In the meantime, we as students were asked to stay home and wash our hands if we’re sick. We were left to sort out a terrifying – and in some cases, inconsistent – landscape of shifting information with enormous capacity to affect our abilities to live and plan for our futures.

In one of my classes this week, a professor actually reminded us all about the attendance policy – three or more absences, and your final grade will be impacted.

Exceptions are made only for medical absences supported by a doctor’s note, which for many students could only be obtained by visiting the on-campus health center, the very place we’ve been asked to avoid.

Our situation would be comical if it weren’t becoming so horrifically apparent that the school doesn’t understand its own position in our community.

Why we can't find hand sanitizer
As of the most recent mass update, the school is transitioning to fully online instruction until at least the 26th of April, with campus remaining open with students “welcome to utilize all on-campus amenities” (including the library), and all students are encouraged to continue displaying “cooperation, empathy, kindness, and support.”

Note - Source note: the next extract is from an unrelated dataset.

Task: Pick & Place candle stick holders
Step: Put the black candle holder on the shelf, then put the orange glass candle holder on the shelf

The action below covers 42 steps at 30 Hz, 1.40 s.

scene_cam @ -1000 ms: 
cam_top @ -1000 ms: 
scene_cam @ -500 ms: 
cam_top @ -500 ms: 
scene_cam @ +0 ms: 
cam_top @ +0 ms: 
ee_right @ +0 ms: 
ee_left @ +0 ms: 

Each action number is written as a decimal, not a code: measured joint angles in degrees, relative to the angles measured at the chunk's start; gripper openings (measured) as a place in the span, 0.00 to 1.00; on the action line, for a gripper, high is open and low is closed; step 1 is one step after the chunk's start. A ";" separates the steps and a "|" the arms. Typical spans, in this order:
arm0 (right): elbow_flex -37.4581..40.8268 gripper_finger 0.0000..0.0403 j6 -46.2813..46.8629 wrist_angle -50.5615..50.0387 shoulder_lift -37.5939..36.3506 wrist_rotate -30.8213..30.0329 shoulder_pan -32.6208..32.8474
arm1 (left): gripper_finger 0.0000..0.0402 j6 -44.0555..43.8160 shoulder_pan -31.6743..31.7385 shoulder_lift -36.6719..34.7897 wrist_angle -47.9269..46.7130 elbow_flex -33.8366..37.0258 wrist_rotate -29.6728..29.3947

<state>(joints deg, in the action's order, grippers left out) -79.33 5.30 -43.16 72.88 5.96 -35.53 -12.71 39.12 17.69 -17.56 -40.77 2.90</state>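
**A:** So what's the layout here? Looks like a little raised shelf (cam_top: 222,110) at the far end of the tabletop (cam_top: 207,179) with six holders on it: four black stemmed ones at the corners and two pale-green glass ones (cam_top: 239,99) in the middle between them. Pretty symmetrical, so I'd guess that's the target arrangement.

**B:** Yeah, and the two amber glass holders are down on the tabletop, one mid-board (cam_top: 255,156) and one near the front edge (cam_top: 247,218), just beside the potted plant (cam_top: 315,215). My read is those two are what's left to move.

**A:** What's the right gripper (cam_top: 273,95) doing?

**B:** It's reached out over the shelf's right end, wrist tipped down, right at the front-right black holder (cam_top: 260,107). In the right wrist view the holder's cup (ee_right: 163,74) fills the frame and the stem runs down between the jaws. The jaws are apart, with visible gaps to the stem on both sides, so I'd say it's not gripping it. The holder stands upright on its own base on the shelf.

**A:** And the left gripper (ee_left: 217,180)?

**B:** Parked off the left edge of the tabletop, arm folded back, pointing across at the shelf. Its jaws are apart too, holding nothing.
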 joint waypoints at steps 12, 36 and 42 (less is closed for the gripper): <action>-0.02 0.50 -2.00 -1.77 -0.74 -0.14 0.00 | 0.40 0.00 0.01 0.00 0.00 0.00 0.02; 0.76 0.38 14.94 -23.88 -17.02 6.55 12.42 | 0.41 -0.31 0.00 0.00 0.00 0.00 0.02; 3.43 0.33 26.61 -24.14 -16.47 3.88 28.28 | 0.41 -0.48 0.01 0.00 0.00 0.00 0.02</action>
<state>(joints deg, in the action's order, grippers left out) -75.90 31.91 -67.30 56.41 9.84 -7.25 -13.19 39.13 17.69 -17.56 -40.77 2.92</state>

There is no mention of student workers. Cerise Valenzuela Metzger, CSUF’s associate director of news media services, told CNN, “The university is still open. Employees are still working and will be paid.”

The school has also said the “campus will remain open during every phase of these precautionary efforts,” but with things changing as fast as they are, it’s hard not to imagine that our campus, as others have been in our state and elsewhere throughout the country, might be closed. Frankly, they can keep their empathy and send me an email that explains how I should prepare to pay my rent in case I end up without a job.

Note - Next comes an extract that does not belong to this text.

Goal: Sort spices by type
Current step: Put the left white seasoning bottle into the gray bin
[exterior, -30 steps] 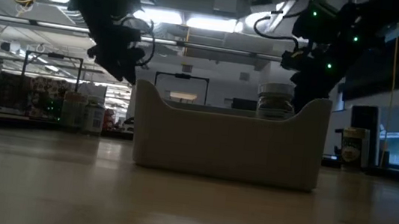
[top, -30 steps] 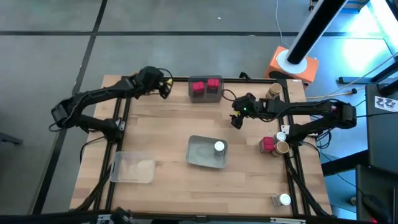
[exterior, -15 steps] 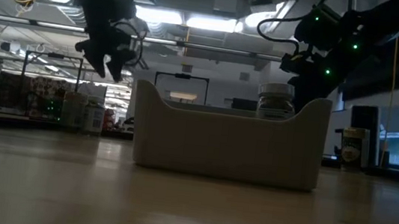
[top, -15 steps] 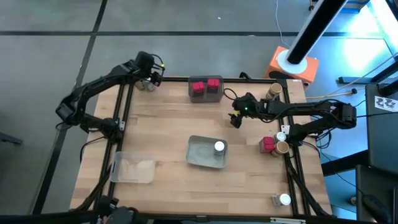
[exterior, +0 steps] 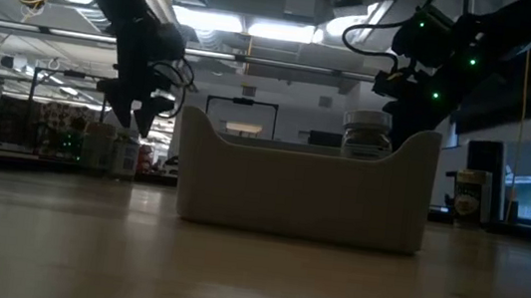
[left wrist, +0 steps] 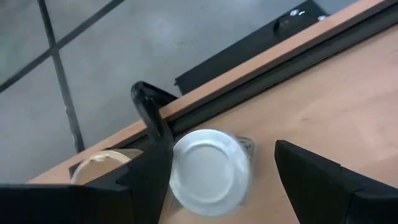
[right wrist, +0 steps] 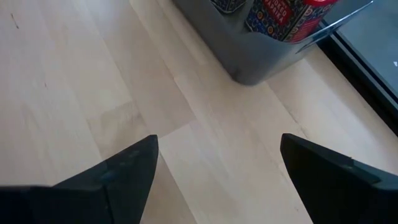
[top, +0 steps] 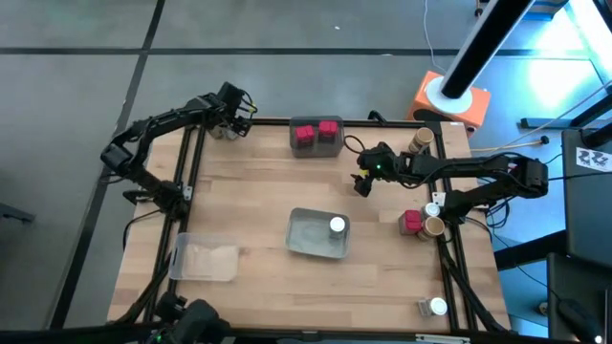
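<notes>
My left gripper (left wrist: 224,186) is open at the table's far left corner (top: 232,117). Its fingers stand on either side of a round white-topped jar (left wrist: 208,171) that rests upright on the wood. A tan-topped jar (left wrist: 102,165) stands beside it at the edge. I cannot tell whether one finger (left wrist: 152,177) touches the white-topped jar. My right gripper (top: 363,183) is open and hovers above bare wood, near the far grey tray (top: 316,143) that holds two red blocky jars (right wrist: 280,18). The middle grey tray (top: 308,239) holds one white-topped jar (top: 337,225).
A clear tray (top: 204,258) lies near the left edge. At the right edge stand a red jar (top: 412,222), a tan-topped jar (top: 433,227), another tan-topped one (top: 419,140) at the far right, and a white-topped jar (top: 437,307) at the near right. In the low view the grey tray (exterior: 306,189) fills the middle.
My left gripper has moved toward the table's far left corner and come down over the two jars there, tipping until its fingers point downward. The right arm and the jars have stayed where they were.
</notes>
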You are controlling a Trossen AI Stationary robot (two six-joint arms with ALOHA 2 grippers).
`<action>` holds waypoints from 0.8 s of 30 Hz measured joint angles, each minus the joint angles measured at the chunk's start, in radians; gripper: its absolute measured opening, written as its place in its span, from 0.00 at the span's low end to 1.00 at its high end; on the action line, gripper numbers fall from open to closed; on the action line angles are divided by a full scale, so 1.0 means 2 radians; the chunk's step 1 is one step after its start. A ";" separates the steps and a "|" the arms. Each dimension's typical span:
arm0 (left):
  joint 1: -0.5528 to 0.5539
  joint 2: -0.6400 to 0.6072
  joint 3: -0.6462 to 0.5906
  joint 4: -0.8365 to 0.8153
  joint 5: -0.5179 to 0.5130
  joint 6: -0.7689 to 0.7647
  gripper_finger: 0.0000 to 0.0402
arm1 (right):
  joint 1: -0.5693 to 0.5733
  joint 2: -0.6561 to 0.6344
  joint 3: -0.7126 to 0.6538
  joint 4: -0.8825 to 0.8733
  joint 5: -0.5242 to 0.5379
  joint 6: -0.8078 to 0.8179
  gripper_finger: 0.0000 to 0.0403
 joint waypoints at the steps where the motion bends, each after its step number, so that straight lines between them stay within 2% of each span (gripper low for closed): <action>1: 0.002 0.004 0.000 0.003 -0.002 0.003 0.66 | 0.000 0.000 0.000 0.000 0.000 0.000 0.84; 14: 0.000 0.011 0.001 0.002 -0.006 0.015 0.66 | 0.000 0.000 0.000 0.000 0.000 0.001 0.84; 24: -0.031 -0.023 -0.001 -0.019 0.007 0.017 0.66 | 0.000 0.000 0.000 0.000 0.000 0.001 0.84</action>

It could also address those who cooperatively live in its dorms, those who kindly eat in its dining hall, those who rely on the support of on-campus internet to complete their coursework. Most online teaching platforms can’t be used effectively with a smartphone, and for those who rely on public libraries for internet access when away from campus, how will that help if we are being told to avoid public places?

I want to know that those who are making these decisions are taking into account how deeply this disruption will be felt among some of their most vulnerable community members.

It’s hard to know if they even thought about how socioeconomic diversity will affect our educational access, especially when some of my fellow students didn’t even have that clarity.

My school was not one of the CSUs that went online in the first wave of closures, but the news of colleges and universities across the country moving to alternative educational methods to halt progress of the pandemic inspired many of my fellow Fullerton students to get excited about our campus closing down, too.

When it didn’t happen, they took to social media to complain – not about their potential exposure to a viral pandemic, but on the lost potential for an easy pass.

I understand, we all work hard, and the idea of not having to physically attend classes seems like a relief from the grueling schedules a lot of students live by.

But all jokes and the fight for parking spaces aside, those tweets makes it very apparent that even my peers are failing to understand the impact closing down the university could have on the lives of their less well-off fellow students and faculty.

I’d like to think that as the situation on my campus develops, they’ll provide us alternatives. That there will be answers for all of my questions. But as of right now, the time when that stability is most sought out, there’s just webpages with vague plans for scenarios that aren’t happening.

I’m sitting at my meticulously disinfected desk watching on social media as students at colleges nationwide scramble in the wake of closure to put together housing, to understand their visa limitations, to figure out where they’re going to eat.

I realize that though it sometimes feels lonely, that I am not any kind of exception in my reliance on my educational institution.

Students are encouraged to trust the system they have bought into with tens of thousands of dollars and years of their lives.

Too many of us have no answers, no guidance, and no way of knowing what happens next as more and more colleges close their campuses.

It’s almost as though we too are being washed from their hands.